Она хотела еще сказать, что с ней это не первый случай. Ей теперь приходится вспоминать, что за человек крикнул ей «привет!» или улыбнулся в лифте. Может, просто надо носить очки постоянно, может, что-то похуже… Может, этот год просто стер с памяти обилие лиц за ненадобностью. Она всегда так гордилась своей зрительной памятью, ну и что? Когда умерла Леночка, они обвалились на нее — лица, сто, тысячно раз размноженные, и кружили перед ней, кружили, пока кто-то мудрый не убрал их совсем. И ей тогда сразу стало легче, и она увидела внука, который смотрел на нее распахнутыми глазами.

— Все время ими лупает и лупает, — сказала молоденькая нянечка-украинка. — Як разведчик…

«Надо носить очки», — окончательно решила Мария Петровна. Она заметила, что Кулачев расстроился, видимо, потому, что она так сосредоточенно молчала.

Она ласково положила ему на плечо руку и погладила его. Он улыбнулся ей в зеркало, и машина как бы приободрилась и побежала быстрее. Мария Петровна продолжала держать руку на его плече, рядом крепко спал Павлик-разведчик. «Господи, не оставь нас!» — подумала она.

Широкую дорогу Веснин с женщиной переходили в два приема. Затормозив на белой разделительной полосе, Веснин притянул женщину к себе: все она норовит от него оторваться.

— Отстань! — закричала она. — Хватаешь, как волкодав!

— А ты не лезь под колеса. Куда торопишься?

— У меня сроки выходят, — зло сказала она. — Беременность десять недель. Надо поспеть, пока души нету.

Не дергайся. Обойдусь.

Он впился ей в плечо.

«Пять пальцев — пять синяков, — подумала она. — Чего еще от него ждать?»

…Было решено. Себя, каменного, он не навяжет никому. Женщины не приживались в его жизни. Они или уходили, или погибали, или являлись как фантомы…

На один раз… В те дни, год назад, одна такая, фантомная, отдала ему рубашку, другая пустила переночевать.

Но так и не назвались… Не сочли нужным представиться.

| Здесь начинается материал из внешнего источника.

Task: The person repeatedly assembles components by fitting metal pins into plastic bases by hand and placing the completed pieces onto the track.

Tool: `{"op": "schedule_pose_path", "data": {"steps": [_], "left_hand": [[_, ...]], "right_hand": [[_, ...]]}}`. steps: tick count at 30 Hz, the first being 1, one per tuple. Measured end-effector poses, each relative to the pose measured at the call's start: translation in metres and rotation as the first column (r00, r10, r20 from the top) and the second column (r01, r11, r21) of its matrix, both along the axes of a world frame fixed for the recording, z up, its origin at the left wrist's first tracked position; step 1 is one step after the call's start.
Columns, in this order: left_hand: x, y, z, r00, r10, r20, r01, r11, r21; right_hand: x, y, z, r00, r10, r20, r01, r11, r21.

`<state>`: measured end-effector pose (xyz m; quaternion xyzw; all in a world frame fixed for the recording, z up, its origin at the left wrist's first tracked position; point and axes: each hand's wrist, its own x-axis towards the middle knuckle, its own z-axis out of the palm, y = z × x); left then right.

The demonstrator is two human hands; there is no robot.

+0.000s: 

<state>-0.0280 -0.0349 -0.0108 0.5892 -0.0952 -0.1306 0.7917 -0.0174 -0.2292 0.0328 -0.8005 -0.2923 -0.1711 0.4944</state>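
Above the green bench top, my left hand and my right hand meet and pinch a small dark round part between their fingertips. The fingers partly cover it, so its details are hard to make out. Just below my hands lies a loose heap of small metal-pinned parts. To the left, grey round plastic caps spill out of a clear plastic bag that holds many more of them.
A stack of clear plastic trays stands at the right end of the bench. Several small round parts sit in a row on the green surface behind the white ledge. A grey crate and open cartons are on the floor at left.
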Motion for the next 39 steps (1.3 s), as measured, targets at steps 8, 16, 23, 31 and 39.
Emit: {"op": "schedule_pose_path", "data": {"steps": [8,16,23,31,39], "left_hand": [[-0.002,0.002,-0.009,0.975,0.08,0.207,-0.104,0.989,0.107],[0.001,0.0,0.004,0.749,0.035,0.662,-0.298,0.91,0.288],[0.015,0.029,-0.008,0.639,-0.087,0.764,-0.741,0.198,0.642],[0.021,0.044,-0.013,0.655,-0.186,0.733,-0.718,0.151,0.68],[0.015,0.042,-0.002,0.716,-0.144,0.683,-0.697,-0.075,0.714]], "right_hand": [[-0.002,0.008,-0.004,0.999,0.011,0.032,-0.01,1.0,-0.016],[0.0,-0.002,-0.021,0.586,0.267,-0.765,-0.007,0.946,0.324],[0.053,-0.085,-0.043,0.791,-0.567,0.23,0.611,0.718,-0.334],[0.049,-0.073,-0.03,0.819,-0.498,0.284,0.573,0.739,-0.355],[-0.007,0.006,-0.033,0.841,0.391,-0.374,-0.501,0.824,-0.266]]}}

Это плечо, которое он сейчас раздавливает, последние полгода приклеилось так, что думал: его придется отдирать с кровью. Тут главная мысль — придется отдирать.

Хватит с него боли…

— Только попробуй, — сказал он ей вопреки всему. — Только попробуй его тронуть.

Никто не знал, что на разделительной полосе Ярославского шоссе начинается новая история. Ее еще придется прожить, просмеяться, проплакать. Поэтому эти двое все не могли стронуться с места… Перед долгим путем.

Сколько же можно давить ей плечо? Больно же… Но она знала — именно так выходит страдание. Для начала — из него в нее. И она терпеливо принимала эту боль, как бы сделали девять из десяти женщин. Она не была десятой… Она была как все.

Веснин же не понимал, откуда эта странная слабость, что тяжелит ноги и плечи. Он ничего не мог с ней поделать, этот похожий на одинокого волка человек. Он ей покорялся, слушая, как распутываются в нем странные лихорадочные нитки.

Другой же, юный, понимал все.

— Не правда, — говорил Георгий Алке, — что любовь — сила. Любовь — слабость и нежность, и это гораздо лучше силы. Это выше ее. Ты меня понимаешь?

— Нет, — ответила Алка. — Все твои мысли дурацкие. Я люблю тебя сильно… А ты, значит, слабо? И что мне с тобой делать?

— Давай померяемся, — смеялся Георгий. — Ты сама увидишь, что прав мужчина.

…И они мерились любовью… Единственной мерой из всех мер… В бесконечной игре без правил.